What you are asked to do »
Check every line of the material below for the string "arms", and return the ones that have it.
(Information provided Opens)
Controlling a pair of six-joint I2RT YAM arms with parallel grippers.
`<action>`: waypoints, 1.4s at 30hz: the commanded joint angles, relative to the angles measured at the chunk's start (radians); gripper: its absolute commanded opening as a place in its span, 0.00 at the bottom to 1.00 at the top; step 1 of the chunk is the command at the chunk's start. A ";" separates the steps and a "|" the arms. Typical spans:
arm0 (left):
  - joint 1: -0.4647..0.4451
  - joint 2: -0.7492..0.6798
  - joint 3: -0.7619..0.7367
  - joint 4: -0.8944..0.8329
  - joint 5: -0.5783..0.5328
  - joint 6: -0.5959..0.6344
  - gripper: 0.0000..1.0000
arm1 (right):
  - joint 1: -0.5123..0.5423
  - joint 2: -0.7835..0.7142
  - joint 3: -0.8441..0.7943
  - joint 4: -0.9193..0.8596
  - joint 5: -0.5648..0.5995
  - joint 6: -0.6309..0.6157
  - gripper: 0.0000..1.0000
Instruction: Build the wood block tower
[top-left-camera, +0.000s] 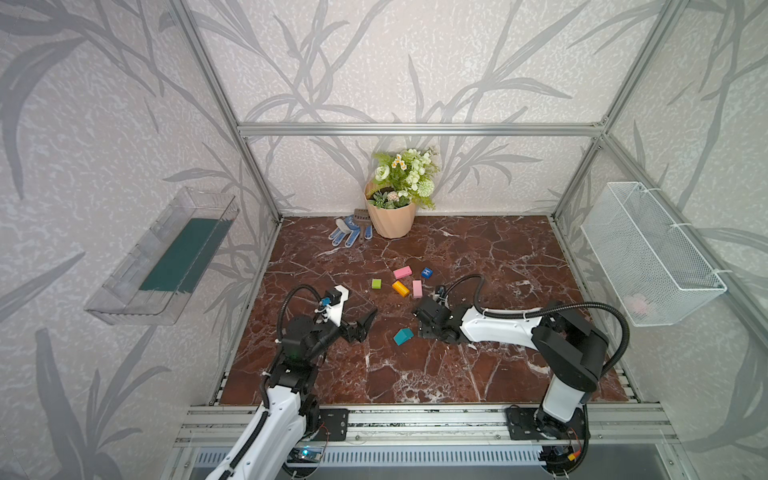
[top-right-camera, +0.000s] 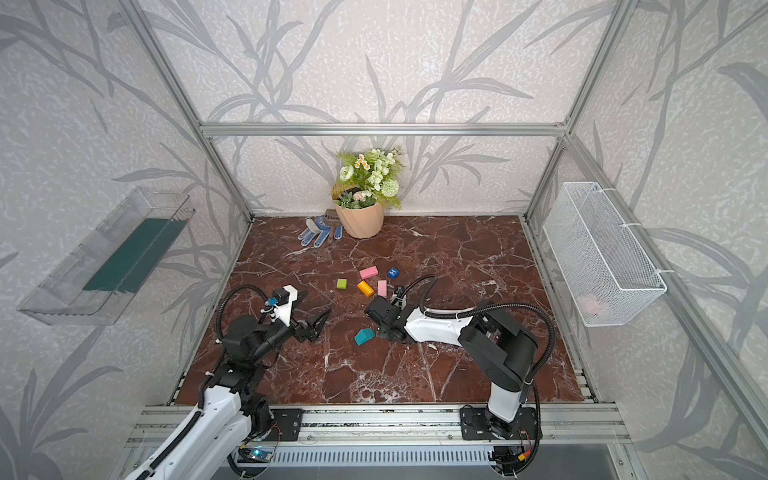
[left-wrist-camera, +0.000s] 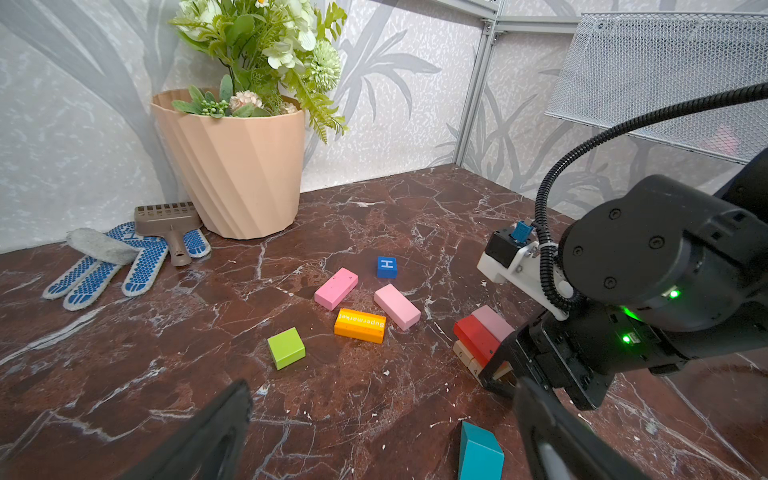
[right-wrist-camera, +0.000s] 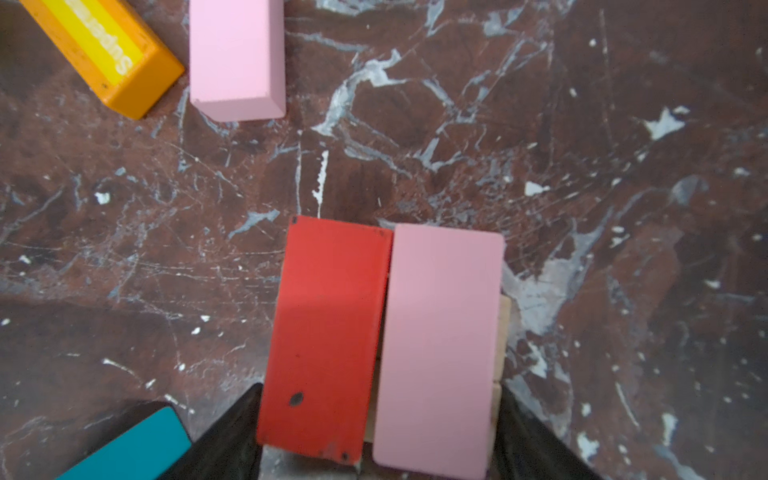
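1. My right gripper straddles the tower, flanking its red block and pink block, probably to square them over the tan base; clamped or loose, I cannot tell
2. My left gripper hangs wide open and empty near the tower, leaving room
3. The teal house piece lies just beside the tower, likely kept for the top

**A:** Upper middle of the frame, at the back wall?

**B:** Flowerpot; gloves just left of it.

**A:** Centre?

**B:** One cluster. Plain cube leftmost, H cube rightmost. Lettered oblong between them, second oblong above it, third oblong just right of it.

**A:** Below the cluster?

**B:** House-shaped piece, lying apart. In the right wrist view, the tower is at lower middle: two oblongs side by side on a base layer.
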 joint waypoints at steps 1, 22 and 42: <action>-0.003 -0.008 -0.009 0.022 0.002 0.005 0.99 | -0.003 -0.005 0.028 -0.012 0.025 -0.009 0.84; -0.003 -0.012 -0.011 0.024 0.001 0.005 0.99 | -0.002 -0.027 0.093 -0.099 0.071 -0.014 0.82; -0.003 -0.012 -0.010 0.023 -0.001 0.005 0.99 | -0.006 0.041 0.059 -0.030 0.046 -0.032 0.99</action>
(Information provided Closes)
Response to this task »
Controlling a pair of six-joint I2RT YAM arms with parallel grippers.
`<action>`: waypoints, 1.4s at 30hz: the commanded joint angles, relative to the angles measured at the chunk's start (radians); gripper: its absolute commanded opening as a place in its span, 0.00 at the bottom to 1.00 at the top; step 1 of the chunk is the command at the chunk's start. A ";" separates the steps and a "|" the arms. Typical spans:

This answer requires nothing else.